Так, не глядя ни вправо, ни влево, проехал царь Верхнего и Нижнего Египта мимо Иосифа. Высокие опахала из страусовых перьев качались над ним, воины-телохранители, щитоносцы и лучники, египтяне, азиаты и негры бежали со знаменами рядом с его колесами, а офицеры следовали за ним в повозках, кузова которых были обтянуты пурпурной кожей. А потом весь народ снова молитвенно загомонил, ибо за этими повозками показалась еще одна, особая, с золотыми, сверкавшими в пыли колесами, и в ней стоял мальчик, лет восьми или девяти, тоже под страусовыми опахалами, и сам держал вожжи и бич слабыми, в браслетах руками. Лицо у него было продолговатое, бледное, с полными, малиново-красными, что особенно подчеркивало эту бледность, губами, печально и приветливо улыбавшимися кричавшей толпе, и полуоткрытыми глазами, подернутыми поволокой не то гордости, не то грусти.

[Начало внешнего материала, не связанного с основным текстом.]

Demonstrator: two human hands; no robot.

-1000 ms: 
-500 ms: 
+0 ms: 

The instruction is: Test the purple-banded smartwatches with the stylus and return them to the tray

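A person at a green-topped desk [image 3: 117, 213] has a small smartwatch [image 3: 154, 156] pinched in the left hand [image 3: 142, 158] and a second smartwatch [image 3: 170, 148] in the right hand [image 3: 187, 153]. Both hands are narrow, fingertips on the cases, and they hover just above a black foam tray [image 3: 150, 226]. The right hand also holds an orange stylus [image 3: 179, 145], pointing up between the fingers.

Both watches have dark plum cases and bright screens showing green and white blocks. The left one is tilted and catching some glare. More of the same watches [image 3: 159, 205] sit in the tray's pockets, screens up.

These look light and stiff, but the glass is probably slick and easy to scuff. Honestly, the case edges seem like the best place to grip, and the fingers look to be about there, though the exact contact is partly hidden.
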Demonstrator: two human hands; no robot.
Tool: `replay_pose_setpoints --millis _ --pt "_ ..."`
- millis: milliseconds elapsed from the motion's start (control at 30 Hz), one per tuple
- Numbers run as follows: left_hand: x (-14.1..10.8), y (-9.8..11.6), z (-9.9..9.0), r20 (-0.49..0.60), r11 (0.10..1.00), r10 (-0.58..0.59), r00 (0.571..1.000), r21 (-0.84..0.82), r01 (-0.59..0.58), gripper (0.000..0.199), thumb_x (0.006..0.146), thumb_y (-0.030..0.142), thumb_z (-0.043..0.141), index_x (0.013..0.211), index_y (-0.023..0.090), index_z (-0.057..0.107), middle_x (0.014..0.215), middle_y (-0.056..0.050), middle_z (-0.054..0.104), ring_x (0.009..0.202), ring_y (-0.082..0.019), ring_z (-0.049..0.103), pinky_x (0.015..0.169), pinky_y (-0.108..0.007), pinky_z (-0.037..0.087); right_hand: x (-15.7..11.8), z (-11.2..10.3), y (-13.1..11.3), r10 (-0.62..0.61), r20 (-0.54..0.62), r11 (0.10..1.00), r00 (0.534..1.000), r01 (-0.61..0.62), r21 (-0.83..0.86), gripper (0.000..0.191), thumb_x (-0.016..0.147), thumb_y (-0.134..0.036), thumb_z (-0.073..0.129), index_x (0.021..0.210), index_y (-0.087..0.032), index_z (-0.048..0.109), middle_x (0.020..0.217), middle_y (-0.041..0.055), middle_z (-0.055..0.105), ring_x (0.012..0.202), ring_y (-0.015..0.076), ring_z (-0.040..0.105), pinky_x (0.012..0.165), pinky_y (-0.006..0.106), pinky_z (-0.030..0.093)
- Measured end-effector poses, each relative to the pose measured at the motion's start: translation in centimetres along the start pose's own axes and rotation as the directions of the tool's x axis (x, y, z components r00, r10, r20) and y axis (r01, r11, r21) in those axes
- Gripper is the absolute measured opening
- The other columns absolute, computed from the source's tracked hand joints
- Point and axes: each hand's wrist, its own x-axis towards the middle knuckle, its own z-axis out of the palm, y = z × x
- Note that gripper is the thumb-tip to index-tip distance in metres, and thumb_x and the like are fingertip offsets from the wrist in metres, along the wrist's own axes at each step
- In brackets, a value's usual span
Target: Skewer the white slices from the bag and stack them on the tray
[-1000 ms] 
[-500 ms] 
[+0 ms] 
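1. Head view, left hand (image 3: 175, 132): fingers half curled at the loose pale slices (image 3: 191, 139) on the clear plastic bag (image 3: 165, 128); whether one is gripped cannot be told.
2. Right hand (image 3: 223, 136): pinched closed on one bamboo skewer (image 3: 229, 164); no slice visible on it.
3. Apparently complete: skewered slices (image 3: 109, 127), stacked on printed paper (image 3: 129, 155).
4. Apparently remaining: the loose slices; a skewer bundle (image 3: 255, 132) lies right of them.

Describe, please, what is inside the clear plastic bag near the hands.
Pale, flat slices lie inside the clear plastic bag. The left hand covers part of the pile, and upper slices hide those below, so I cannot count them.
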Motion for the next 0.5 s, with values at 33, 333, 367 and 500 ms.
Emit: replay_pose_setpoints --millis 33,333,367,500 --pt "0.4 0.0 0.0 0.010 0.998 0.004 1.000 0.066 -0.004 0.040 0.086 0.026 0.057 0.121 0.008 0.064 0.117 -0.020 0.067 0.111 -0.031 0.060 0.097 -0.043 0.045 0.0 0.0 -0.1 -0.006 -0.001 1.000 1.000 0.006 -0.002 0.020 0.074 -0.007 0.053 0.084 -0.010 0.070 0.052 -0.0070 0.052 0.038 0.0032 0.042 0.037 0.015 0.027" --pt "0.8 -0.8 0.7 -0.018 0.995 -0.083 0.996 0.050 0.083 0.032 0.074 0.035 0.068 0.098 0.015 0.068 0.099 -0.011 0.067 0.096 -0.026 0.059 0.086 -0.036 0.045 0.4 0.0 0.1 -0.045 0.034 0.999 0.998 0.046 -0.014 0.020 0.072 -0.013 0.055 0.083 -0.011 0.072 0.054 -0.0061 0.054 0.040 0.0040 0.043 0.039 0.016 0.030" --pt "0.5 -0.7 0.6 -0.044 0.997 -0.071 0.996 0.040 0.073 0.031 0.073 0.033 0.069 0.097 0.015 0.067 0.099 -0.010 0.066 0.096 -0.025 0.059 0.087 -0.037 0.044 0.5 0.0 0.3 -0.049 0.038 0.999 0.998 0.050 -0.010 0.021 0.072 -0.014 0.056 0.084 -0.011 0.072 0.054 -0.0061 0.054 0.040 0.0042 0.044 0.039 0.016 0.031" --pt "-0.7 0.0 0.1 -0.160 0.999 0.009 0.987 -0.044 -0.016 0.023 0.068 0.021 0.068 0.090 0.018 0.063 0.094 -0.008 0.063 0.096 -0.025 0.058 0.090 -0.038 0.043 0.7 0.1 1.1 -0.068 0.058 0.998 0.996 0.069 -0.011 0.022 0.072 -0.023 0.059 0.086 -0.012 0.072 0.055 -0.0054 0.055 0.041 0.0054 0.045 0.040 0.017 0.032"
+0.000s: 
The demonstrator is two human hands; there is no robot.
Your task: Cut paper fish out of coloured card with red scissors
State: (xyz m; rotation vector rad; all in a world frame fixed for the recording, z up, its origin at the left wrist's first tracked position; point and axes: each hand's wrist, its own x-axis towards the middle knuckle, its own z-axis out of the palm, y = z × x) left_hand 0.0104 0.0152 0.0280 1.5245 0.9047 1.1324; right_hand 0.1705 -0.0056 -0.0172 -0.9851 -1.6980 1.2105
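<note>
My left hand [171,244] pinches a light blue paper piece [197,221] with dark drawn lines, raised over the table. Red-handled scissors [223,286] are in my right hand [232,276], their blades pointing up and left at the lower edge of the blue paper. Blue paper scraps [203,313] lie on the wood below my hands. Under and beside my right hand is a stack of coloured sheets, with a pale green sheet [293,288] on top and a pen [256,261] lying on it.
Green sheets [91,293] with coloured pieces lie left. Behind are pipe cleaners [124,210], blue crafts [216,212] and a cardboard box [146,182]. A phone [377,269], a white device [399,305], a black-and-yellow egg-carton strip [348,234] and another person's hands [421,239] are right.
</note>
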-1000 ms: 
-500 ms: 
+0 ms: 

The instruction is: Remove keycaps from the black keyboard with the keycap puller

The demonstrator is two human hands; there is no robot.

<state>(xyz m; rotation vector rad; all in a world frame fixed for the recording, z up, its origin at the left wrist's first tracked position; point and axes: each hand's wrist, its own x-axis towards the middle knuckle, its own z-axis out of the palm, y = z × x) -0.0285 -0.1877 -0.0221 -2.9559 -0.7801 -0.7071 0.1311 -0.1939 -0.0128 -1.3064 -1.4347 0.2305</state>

Это был Аменхотеп, божественное семя, наследный принц, преемник престола и венцов, когда его предшественник соблаговолит воссоединиться с Солнцем, единственный сын фараона, дитя его старости, его Иосиф. По-детски худое туловище этого возничего было обнажено, если не считать запястий на руках и тускло поблескивавшего финифтяными цветами воротника на шее. Но его плоеный золототканый набедренник захватывал большую часть спины и доходил до икр, хотя спереди, где сверху висел клапан с золотой бахромой, глубокий дугообразный вырез ниже пупка открывал вздутый, как у негритенка, живот. Золототканая повязка, гладко прилегавшая ко лбу, где у мальчика, как и у отца, торчала змея, окутывала его голову, образуя на затылке кошель для волос, а над одним ухом, в виде широкой бахромчатой ленты, у него свисала детская прядь царских сыновей.